И еще одно важное следствие имела совершившаяся у нас большевистская революция. Она заставила не только вглядываться со страхом в то, что происходило у нас, но и задумываться над тем, какое сложится будущее, если наша революция победит и распространится повсеместно. И будущее при глубоком анализе представилось невеселым. Так появился новый вид художественной литературы — романы-предсказания, романы-предупреждения. Сюжетно это была чистая фантастика, философски — деловой прогноз будущего. И писали эти романы, пока еще уникумы, настоящие художники и мыслители. Так появились «Этот новый дивный мир» Хаксли, «Мы» Замятина, «1984» Оруэлла. Каждая из этих книг стала заметной вехой в современной фантастике. И они были по-своему научны, хотя вряд ли кто причислил бы их к создававшейся в то время научной фантастике.

Все более усиливающееся противодействие вызвал и бурно нараставший технический прогресс. Научно-техническая революция не только вызвала на свет великое множество адептов, клокочущих от энтузиазма, но и скрытых, а потом и заявивших о себе открыто противников. Уже применение во Второй мировой войне массы технических новинок, приведших к гибели 50 миллионов человек на фронте и в тылу, вызвало у мыслящих людей негодование и опасение. А появление зловещего ядерного оружия, уничтожение двумя небольшими бомбами — всего около пяти тонн весом каждая — двух полумиллионных городов вызвало в мире психологический шок: восхищение перед мощью разума, создавшего такие невероятные массы убийственной энергии в крохотном объеме, и ужас от того, что эта энергия способна и дальше совершенствоваться и применяться на гибель всему человечеству либо — в лучшем случае — отдельных стран, ставших объектом нападения. А последовавшие затем аварии на атомных реакторах, катастрофа в Чернобыле, ставшие известными данные о влиянии радиоактивного заражения на жизнь и гены быстро вызвали массовую истерику у народа, форменную ненависть ко всему, что вызывает к действию скрытую ядерную энергию либо как-то связано с ней. Величайшее из технических достижений — освобождение внутриядерной энергии — внезапно стало объектом ненависти, а не восхищения. НТР недолгое время виделась сладостным ликом божества, доброжелательно открывающего сияющие пути в райское техническое блаженство. Ныне огромная часть человечества замечает лишь свирепые клыки, которые распахнули на него высшие успехи техники. Наступила парадоксальная пора. Энергетическое будущее общества заключается в использовании ослепительных возможностей широкого использования потенциальной энергии атомного ядра. А мечущееся в истерике общество стремится судорожно подавить ногами то самое, что несет ему грядущее богатство и комфорт.

И, быстро отвечая новым потребностям эпохи, научная фантастика метнулась от неумеренного восхваления достижений науки и техники к столь же неумеренному осуждению их успехов.
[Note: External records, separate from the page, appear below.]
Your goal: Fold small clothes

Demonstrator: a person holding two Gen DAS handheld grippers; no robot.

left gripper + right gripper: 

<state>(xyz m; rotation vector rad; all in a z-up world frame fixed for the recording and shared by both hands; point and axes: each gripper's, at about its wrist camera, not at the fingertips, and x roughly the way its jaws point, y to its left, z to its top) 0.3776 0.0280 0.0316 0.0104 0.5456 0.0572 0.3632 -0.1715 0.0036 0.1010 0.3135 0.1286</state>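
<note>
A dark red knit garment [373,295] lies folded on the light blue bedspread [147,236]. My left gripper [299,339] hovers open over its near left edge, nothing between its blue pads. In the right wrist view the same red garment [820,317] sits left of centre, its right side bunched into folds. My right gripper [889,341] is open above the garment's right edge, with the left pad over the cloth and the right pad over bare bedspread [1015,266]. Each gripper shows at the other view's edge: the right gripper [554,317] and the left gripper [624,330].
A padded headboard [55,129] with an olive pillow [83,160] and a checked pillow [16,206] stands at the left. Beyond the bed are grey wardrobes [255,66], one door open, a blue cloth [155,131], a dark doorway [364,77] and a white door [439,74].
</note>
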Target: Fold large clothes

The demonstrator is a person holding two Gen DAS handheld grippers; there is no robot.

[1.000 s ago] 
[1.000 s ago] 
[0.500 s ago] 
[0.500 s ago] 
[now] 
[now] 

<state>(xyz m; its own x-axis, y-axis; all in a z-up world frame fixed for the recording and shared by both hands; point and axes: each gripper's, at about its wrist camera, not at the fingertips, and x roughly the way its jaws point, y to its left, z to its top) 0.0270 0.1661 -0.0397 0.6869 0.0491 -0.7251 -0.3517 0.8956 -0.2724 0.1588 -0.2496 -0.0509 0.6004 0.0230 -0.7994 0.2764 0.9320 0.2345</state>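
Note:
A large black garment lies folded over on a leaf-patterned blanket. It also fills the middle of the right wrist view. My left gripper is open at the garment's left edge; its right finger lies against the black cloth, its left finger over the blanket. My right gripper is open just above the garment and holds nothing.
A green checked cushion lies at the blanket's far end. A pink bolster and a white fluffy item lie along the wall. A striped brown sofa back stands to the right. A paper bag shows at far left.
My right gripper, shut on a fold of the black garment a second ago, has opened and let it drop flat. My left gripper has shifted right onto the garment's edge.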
Валом повалили рассказы, повести, романы и пьесы-предупреждения. Всячески расписывались те недостатки, те провалы, те, наконец, ужасы, которые несет с собой дальнейший технический прогресс. Модой стало не восхвалять прогресс, как было еще недавно, а все свирепей, все изощренней хулить его. На апологетов будущего смотрели как на недомысленников — даже желторотые писательские юнцы, только пробующие себя на бумаге и ничего важного не создавшие и даже вообще не умеющие создавать. Все их художественные усилия направлялись на то, чтобы выискать в нашей жизни — особенно грядущей, это было всего легче, ибо черт ее знает, какой она будет, эта грядущая жизнь, — что-нибудь, достойное хотя бы простой ругни, а всего лучше — верх успеха — внушающее омерзение и ужас. Вот смотрите, честно предупреждаем, что вас ждет, — таков был боевой клич этих творцов литературы, в большинстве так и не сотворивших ничего литературно важного. (В этом круге особняком стоят по своим художественным достоинствам «Письма мертвого человека» В. Рыбакова.)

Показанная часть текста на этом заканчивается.